Peter Davis, the former chairman of Reed Elsevier, is leading a bid to buy the Anglo-Dutch giant's UK regional newspapers. Prudential, the insurance group now headed by Mr Davis, is among the front-runners for Reed Regional, the pounds 220m newspaper group put up for sale earlier this year.

A further nine bidders have made formal approaches, of which four are likely to be rejected imminently.

That leaves six serious applicants, of which at least two are believed to be newspaper groups. The rest are institutional investors, according to informed sources.

A victory for the Pru would mark sweet revenge for Mr Davis, who left Reed Elsevier last year after a bitter disagreement over strategy and management structure.

Analysts last night speculated that the insurance giant might seek to break up the newspaper group and sell titles on to other buyers.

Of the remaining bidders, Midland Newspapers is believed to have made a formal offer. The company, which publishes the Birmingham Post, confirmed earlier this year that it was interested in acquiring Reed Regional, the country's largest publisher of free newspapers, with a combined weekly circulation of 4 million.

Unexpectedly, a management buy-out is not among the finalists, although key managers are thought to have aligned themselves with institutional bidders.

The sale might raise as much as pounds 220m, according to informed sources, although estimates range as low as pounds 150m. Last year, Reed Regional had sales of pounds 131m. Analysts said the likelihood of further newsprint increases, coupled with declining circulation suffered by many regional newspaper titles, would depress the price to below the usual two times revenues used to value publishing assets.

Despite the market conditions, the free newspaper market has weathered the generally difficult climate for print media by concentrating on cutting costs and closing unprofitable titles. Moreover, there has been consolidation in the marketplace, most recently through the pounds 327.5m sale of Thomson Regional Newspapers to Trinity.
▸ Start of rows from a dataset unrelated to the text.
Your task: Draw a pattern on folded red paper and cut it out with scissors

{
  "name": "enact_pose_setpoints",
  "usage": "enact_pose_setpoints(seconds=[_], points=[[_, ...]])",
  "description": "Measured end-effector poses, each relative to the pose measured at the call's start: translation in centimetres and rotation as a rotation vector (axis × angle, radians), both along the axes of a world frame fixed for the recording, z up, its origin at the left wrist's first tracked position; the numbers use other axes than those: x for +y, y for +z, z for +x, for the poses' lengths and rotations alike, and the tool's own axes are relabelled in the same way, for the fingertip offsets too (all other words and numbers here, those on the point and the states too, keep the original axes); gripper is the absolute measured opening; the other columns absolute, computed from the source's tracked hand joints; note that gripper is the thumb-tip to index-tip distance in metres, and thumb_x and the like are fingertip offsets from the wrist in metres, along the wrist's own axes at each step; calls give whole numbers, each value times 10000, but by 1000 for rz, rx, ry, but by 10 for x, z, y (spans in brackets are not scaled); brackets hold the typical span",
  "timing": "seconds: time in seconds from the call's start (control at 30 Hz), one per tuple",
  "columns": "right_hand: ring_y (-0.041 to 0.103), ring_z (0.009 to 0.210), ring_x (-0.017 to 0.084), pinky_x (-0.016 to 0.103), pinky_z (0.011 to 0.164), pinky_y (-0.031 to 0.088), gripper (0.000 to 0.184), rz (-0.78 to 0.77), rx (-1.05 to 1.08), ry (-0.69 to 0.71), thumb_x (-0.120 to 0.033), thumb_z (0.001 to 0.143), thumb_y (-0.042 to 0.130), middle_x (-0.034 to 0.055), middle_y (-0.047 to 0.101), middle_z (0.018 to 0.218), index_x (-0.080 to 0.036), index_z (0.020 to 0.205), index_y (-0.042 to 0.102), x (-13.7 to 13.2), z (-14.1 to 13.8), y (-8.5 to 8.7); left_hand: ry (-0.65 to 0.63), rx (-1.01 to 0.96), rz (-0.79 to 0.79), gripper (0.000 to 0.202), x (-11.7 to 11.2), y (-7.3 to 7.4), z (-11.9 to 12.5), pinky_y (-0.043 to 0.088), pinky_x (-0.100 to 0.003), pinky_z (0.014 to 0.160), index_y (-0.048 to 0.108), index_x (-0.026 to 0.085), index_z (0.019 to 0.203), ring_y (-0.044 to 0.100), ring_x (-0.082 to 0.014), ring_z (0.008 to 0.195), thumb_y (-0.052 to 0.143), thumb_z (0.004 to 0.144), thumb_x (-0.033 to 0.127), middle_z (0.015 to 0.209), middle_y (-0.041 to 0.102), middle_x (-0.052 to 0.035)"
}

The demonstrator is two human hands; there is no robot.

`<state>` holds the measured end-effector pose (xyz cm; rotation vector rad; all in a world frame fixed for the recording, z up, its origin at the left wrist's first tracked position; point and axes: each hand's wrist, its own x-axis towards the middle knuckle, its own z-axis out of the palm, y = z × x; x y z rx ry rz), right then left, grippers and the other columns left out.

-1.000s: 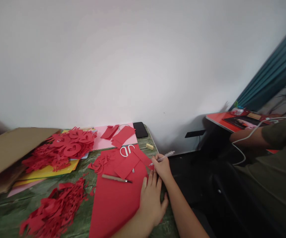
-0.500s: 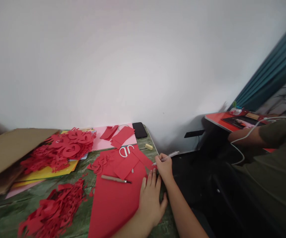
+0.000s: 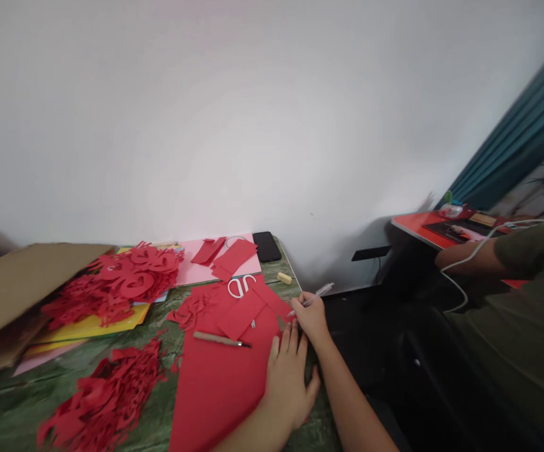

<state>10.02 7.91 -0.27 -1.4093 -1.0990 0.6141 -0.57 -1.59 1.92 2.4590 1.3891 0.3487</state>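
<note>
**Clerk:** Hands, count and condition?

**Inspector:** Two. The left hand lies flat, fingers spread, pressing on one large red sheet. The right hand is closed around one pen, with the tip down at the sheet's far right corner and the barrel slanting up to the right. The two hands nearly touch.

**Clerk:** Where is the sheet?

**Inspector:** On the green surface, at its near right end. It runs from the bottom edge of the view up to the scissors.

**Clerk:** Tools?

**Inspector:** One pair of scissors with white handles, lying on red offcuts just beyond the sheet. One slim knife-like tool lies across the sheet's upper part. One pale eraser and one black phone are near the far right corner.

**Clerk:** Cuttings?

**Inspector:** Three heaps. One large heap is at the far left on one yellow sheet. One near heap is on the bare surface. One small heap is beside the scissors. Loose red rectangles rest on one pink sheet. They overlap, so the count is uncertain.

**Clerk:** Anything else?

**Inspector:** One cardboard piece at the left edge. One other person's forearm at the right, with one white cable across it, beside one red side table.
</note>
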Motion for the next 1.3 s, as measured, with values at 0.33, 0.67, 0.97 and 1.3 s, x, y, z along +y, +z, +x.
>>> enact_pose_setpoints(seconds=[0.33, 0.67, 0.97, 1.3], points=[[239, 385, 64, 189, 370, 229, 264, -2, 4, 3, -196, 567, 468, -99, 220, 384, -222, 406, 260, 0, 0, -1, 1, 18, -11, 557, 0, 0, 0, 204, -452, 1028, 256, 197, 1348, 188, -257, 1293, 340, 828, 375, 1418, 254, -57], [235, 381, 64, 191, 375, 230, 244, -17, 12, -20, -187, 556, 449, -102, 213, 385, -228, 422, 249, 0, 2, -4, -3, 10, -1, 564, 0, -2, 0, 203, -456, 1027, 228, 197, 1356, 172, -260, 1297, 324, 831, 378, 1436, 198, -50], [235, 373, 62, 189, 371, 218, 251, -11, 4, -19, -208, 569, 443, -100, 195, 391, -231, 431, 235, -2, 1, 0, -4, -8, -1, 557, 0, -1, -1, 208, -456, 1027, 243, 200, 1351, 177, -249, 1297, 317, 839, 406, 1429, 218, -60], [236, 382, 64, 190, 379, 207, 246, -29, -45, 27, -193, 561, 466, -101, 215, 372, -218, 406, 277, 0, -1, -1, 0, -15, 14, 559, 0, -4, 0, 211, -473, 1023, 245, 202, 1350, 182, -250, 1297, 321, 835, 403, 1420, 244, -67]])
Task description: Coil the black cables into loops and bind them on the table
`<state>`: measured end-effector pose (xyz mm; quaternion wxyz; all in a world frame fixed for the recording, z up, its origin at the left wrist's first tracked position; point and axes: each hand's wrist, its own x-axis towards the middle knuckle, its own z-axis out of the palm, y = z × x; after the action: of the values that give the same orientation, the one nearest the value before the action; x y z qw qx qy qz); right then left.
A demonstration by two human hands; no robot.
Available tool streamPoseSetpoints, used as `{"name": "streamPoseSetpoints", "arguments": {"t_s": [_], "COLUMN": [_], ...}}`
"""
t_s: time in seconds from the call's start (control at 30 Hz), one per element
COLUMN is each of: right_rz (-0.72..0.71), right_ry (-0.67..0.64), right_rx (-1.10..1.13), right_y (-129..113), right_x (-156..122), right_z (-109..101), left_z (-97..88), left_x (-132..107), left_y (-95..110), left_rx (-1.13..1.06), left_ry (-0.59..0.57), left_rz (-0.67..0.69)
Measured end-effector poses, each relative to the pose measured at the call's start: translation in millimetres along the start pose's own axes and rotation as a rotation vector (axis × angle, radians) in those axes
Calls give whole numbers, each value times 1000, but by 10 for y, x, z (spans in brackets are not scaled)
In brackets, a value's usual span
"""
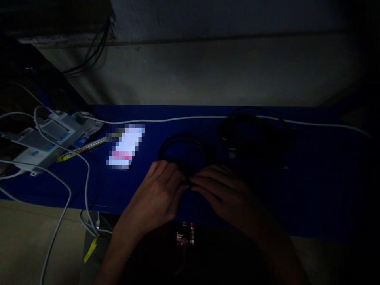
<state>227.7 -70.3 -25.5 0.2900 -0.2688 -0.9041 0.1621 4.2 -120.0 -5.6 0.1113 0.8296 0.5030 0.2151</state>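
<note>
The scene is very dark. My left hand (158, 192) and my right hand (221, 190) meet over a blue table top (311, 190), fingertips almost touching. Both pinch the near side of a coiled black cable (181, 144) that loops away from my fingers. A second, larger coil of black cable (255, 132) lies on the table behind my right hand, apart from both hands.
A lit phone screen (126, 146) lies left of the coil. White power strips (44, 138) with white cords sit at the table's left end. A long white cord (190, 118) runs along the back edge. Cords hang over the front edge at the left.
</note>
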Motion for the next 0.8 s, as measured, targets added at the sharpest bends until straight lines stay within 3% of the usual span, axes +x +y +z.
{"name": "streamPoseSetpoints", "arguments": {"t_s": [0.8], "right_rz": [43], "right_ry": [-33], "right_rx": [43], "right_y": [1], "right_x": [-82], "right_z": [-15], "left_z": [18], "left_x": [-44], "left_y": [-18], "left_rx": [-10], "left_ry": [69], "left_rz": [120]}}
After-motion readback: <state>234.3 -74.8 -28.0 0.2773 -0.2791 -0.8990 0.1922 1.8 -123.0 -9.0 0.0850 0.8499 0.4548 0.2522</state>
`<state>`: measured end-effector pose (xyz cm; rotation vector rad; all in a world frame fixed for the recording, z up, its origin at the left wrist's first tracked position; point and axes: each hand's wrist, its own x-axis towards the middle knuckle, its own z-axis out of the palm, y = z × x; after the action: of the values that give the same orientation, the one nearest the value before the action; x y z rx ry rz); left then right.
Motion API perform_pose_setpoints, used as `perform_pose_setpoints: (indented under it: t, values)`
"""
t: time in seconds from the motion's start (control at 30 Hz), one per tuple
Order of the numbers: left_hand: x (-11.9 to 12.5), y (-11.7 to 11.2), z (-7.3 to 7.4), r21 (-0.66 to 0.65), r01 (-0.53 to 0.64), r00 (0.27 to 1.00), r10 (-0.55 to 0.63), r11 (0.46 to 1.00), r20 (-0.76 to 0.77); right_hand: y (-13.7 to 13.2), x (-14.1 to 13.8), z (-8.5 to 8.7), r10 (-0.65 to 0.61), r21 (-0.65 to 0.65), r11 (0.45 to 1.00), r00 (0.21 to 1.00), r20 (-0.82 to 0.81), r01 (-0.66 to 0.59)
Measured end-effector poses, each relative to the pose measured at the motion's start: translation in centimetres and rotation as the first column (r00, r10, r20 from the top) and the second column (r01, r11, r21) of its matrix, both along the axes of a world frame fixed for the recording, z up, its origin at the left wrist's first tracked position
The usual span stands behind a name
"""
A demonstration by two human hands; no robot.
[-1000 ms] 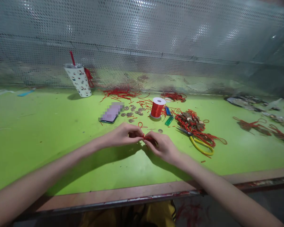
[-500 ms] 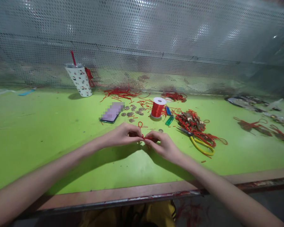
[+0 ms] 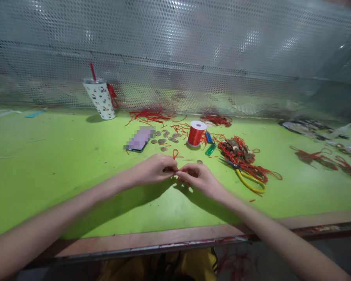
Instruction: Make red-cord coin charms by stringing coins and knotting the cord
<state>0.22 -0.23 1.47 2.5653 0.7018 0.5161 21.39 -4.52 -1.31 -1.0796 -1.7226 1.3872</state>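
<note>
My left hand (image 3: pixel 153 170) and my right hand (image 3: pixel 199 178) meet fingertip to fingertip just above the green table (image 3: pixel 61 156). Both pinch a short red cord (image 3: pixel 175 155) whose small loop sticks up between them; a coin seems tucked under the left fingers, though I cannot be sure. Behind the hands lie loose coins (image 3: pixel 163 141), a spool of red cord (image 3: pixel 195 133) and a phone (image 3: pixel 139 139). To the right are yellow-handled scissors (image 3: pixel 247 180) and a pile of finished red knotted coin pieces (image 3: pixel 239 151).
A patterned cup with a red straw (image 3: pixel 100 98) stands at the back left by the perforated metal wall. Red cord scraps (image 3: pixel 149 115) lie at the back. Two lighters (image 3: pixel 209 143) sit beside the spool. More red pieces (image 3: pixel 324 158) lie far right.
Both hands have closed in on each other slightly and the right fingers now hide most of the red cord; the view has shifted a little.
</note>
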Motion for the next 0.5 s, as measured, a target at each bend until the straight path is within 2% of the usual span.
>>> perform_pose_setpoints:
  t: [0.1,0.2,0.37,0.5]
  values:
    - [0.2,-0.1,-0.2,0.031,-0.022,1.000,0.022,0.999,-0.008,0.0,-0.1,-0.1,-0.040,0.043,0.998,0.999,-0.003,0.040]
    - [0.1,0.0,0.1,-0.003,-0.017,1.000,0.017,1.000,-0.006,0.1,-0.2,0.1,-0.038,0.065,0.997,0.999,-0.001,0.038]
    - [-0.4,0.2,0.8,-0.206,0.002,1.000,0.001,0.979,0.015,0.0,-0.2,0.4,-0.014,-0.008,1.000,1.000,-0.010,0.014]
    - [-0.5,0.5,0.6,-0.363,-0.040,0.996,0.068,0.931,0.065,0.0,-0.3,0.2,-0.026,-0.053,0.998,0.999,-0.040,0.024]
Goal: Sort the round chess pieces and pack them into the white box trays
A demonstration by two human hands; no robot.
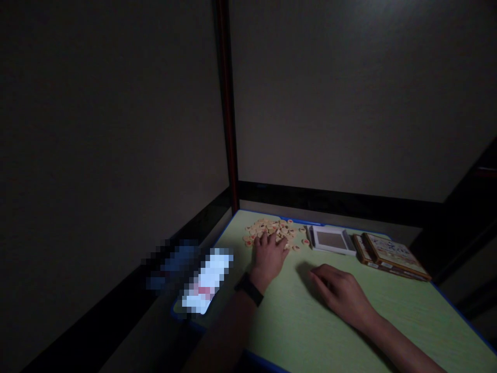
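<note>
A heap of several small pale round pieces with red marks (274, 229) lies at the far left of a green table (330, 326). My left hand (268, 255) rests flat on the near edge of the heap, fingers spread over the pieces, a dark band on its wrist. My right hand (337, 290) lies palm down on the bare tabletop to the right, fingers stretched toward the heap, holding nothing.
A white frame-like tray (333, 239) sits just right of the heap. Two flat boxes with brown edges (392, 255) lie further right. A lit, blurred-out screen (207, 280) sits at the table's left edge. Walls and a dark post (229, 103) close off the back.
</note>
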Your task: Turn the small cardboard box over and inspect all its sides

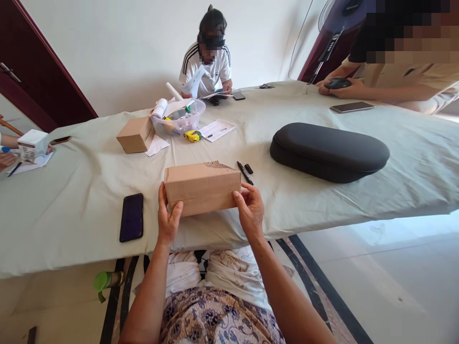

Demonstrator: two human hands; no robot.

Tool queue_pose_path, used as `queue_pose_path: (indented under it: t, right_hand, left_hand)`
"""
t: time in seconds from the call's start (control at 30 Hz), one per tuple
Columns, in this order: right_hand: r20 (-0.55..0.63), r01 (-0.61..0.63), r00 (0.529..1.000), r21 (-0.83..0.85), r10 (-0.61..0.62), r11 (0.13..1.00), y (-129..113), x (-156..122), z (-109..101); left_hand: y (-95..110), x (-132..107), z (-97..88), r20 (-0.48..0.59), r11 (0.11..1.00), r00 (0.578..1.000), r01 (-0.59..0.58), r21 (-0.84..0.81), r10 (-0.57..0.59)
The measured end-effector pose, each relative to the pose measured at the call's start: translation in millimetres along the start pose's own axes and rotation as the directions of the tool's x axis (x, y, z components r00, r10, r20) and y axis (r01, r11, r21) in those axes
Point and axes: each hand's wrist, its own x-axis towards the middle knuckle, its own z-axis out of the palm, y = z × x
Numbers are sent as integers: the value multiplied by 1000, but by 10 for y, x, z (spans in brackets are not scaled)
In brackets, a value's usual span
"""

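Note:
Between my two hands is a brown cardboard box (204,188), held by its left and right ends near the table's front edge. My left hand (168,217) grips the left end, thumb on the near face. At the other end my right hand (249,205) has its thumb on the near corner and its fingers behind. Dark scribbled lines mark the top of the box. Just beyond its right end lie a black marker (245,173) and its separate cap (248,168). A dark phone (131,218) rests on the cloth left of my left hand.
A large black case (330,150) lies to the right. Farther back are another carton (135,135), a basin (184,125) of items, a yellow tape measure (192,136) and papers (218,130). People sit opposite, at right and at left. A green-lidded bottle (107,280) is below the table.

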Motion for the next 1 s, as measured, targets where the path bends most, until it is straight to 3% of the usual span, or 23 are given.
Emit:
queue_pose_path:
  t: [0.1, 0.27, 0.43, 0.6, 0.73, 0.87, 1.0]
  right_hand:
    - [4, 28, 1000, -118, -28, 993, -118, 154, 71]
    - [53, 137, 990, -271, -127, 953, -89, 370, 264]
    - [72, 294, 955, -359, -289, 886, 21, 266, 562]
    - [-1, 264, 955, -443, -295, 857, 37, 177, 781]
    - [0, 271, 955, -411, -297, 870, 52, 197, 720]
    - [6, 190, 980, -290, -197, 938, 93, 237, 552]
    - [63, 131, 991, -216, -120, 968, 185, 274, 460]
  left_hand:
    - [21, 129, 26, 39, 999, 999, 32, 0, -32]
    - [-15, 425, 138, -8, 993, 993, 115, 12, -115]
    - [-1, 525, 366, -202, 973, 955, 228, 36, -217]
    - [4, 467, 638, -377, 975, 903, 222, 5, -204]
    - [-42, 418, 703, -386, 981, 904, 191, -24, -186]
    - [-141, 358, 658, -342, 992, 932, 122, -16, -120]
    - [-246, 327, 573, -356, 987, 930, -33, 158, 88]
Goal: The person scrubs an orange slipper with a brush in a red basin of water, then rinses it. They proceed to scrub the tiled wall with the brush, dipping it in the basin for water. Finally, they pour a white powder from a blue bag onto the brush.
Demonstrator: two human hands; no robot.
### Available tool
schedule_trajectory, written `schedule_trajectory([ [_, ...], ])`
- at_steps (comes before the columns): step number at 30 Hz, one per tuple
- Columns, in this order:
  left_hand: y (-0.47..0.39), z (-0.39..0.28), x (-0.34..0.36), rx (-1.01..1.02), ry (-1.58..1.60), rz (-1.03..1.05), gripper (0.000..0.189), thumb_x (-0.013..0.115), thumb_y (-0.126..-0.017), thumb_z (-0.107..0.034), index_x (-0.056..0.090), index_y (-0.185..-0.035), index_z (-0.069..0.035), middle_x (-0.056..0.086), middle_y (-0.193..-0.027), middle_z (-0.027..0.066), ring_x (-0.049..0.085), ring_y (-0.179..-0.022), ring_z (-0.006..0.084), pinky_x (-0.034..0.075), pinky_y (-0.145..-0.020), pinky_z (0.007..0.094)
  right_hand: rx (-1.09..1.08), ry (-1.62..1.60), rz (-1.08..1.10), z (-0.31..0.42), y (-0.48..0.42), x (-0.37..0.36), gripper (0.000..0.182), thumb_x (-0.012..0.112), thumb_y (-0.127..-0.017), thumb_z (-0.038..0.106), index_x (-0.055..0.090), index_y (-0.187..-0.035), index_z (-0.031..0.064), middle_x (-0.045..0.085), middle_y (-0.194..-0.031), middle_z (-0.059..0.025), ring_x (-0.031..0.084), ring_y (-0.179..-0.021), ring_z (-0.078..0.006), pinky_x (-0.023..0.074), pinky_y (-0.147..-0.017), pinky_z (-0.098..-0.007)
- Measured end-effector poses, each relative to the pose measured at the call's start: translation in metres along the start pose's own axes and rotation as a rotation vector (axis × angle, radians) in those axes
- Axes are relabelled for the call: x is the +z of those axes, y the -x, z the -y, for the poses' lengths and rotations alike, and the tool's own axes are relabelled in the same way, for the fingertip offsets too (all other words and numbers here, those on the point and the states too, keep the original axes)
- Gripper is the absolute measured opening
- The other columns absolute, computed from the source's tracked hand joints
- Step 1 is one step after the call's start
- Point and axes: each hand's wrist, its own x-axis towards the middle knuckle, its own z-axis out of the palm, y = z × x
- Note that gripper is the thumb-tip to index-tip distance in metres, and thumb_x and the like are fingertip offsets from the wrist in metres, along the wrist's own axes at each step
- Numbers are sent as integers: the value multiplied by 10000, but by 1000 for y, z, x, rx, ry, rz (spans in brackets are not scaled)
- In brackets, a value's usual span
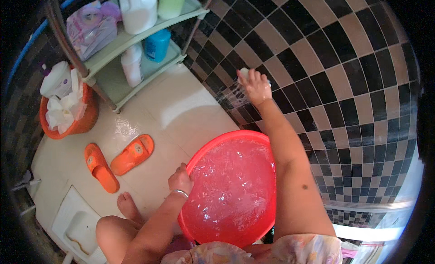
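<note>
My left hand (pixel 180 181), with a silver bangle at the wrist, grips the left rim of a red plastic basin (pixel 200 226). Rippling, slightly cloudy water (pixel 231 185) fills much of the basin. Up ahead, my right hand (pixel 255 87) presses a white sponge or cloth (pixel 244 72) against the brown and black checkered tile wall (pixel 292 63). Only small edges of that white thing show past my fingers. Water runs down the tiles beside the hand. My right forearm passes over the basin's right edge and hides part of it.
A shelf rack (pixel 142 31) holding several bottles stands at the upper left. Below it is an orange bucket (pixel 91 107) with a white bottle and crumpled tissue. Two orange slippers (pixel 101 168) lie on the wet floor (pixel 163 141). A squat toilet (pixel 76 223) is at lower left.
</note>
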Motion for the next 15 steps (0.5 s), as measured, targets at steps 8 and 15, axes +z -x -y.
schedule_trajectory([
  [8, -2, 7, -6, -42, 50, 46, 372, 591, -755, -190, 473, -1074, -40, 588, -943, 159, 611, -824, 320, 494, -716, 418, 146, 185, -541, -104, -61, -124, 601, 556, -783, 208, 353, -1343, 284, 495, -939, -111, 506, -819, -248, 430, -671, -383],
  [15, -1, 6, 2, 23, 94, -3, 364, 594, -743, -187, 480, -1060, -49, 594, -933, 163, 609, -818, 329, 489, -710, 427, 35, 157, -72, -23, -9, -31, 616, 464, -826, 114, 264, -1395, 240, 451, -1180, -194, 491, -998, -292, 412, -793, -393],
])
Regional newspaper owners believe further deals are likely, and that should improve prospects for the remaining groups.

Altogether, more than 60 groups received Reed's sales memorandum, including News International, the publishing group controlled by Rupert Murdoch's News International, and the Express Group, the latter itself the subject of speculation that it is prepared to sell off its regional newspaper holdings.

A spokesman for the group continued to stress yesterday that no decision had been taken over the fate of the Daily Express, the Sunday Express, the Daily Star and the company's regional titles.

Both News International, publisher of five national titles including the Times and the Sun, and the Express, owned by United News and Media, would probably have faced insurmountable obstacles from Monopolies and Mergers Commission.

Analysts pointed out that companies often express formal interest in auctions in order to review confidential material. It is believed that very few of the 60 applicants seriously intended to bid.

The sale is a stage in the disposal of Reed's consumer operations, which include its book publishing and Dutch newspaper businesses. All told, the company hopes to raise between pounds 700m to pounds 1bn from its disposals.